Repeat the data that follows verbatim. Images are not part of the copy.

Data below -
________________________
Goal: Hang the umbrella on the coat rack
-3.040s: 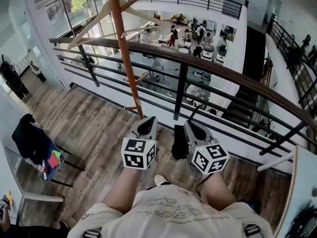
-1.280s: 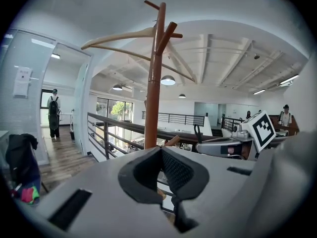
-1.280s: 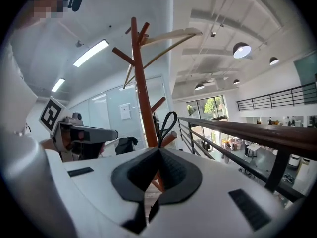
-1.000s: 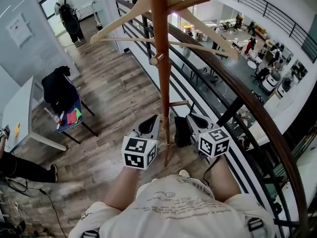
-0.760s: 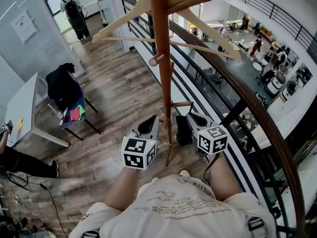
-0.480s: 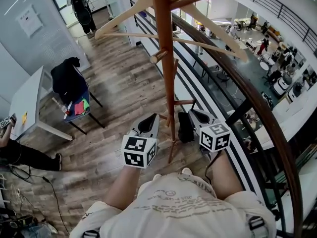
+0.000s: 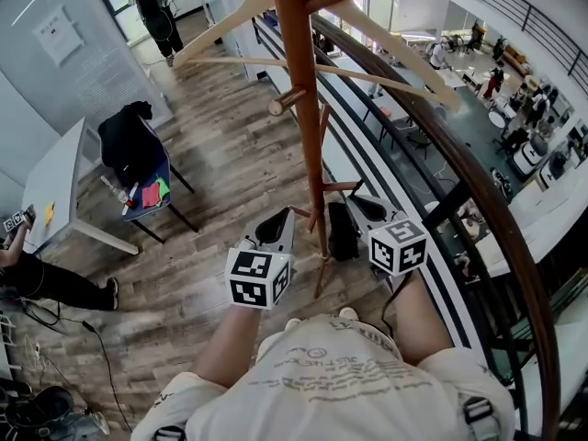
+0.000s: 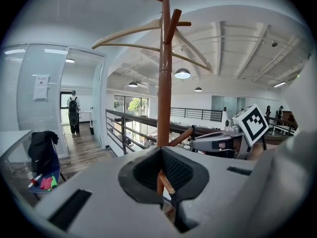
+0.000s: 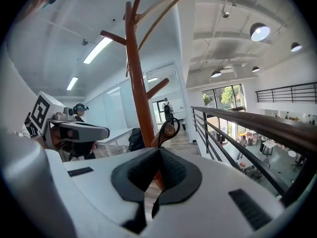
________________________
Response area -
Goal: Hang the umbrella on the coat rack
-3.040s: 
-1.280s: 
-1.280s: 
-1.000s: 
-0.760s: 
-0.480s: 
+0.000s: 
+0.000s: 
+0.000s: 

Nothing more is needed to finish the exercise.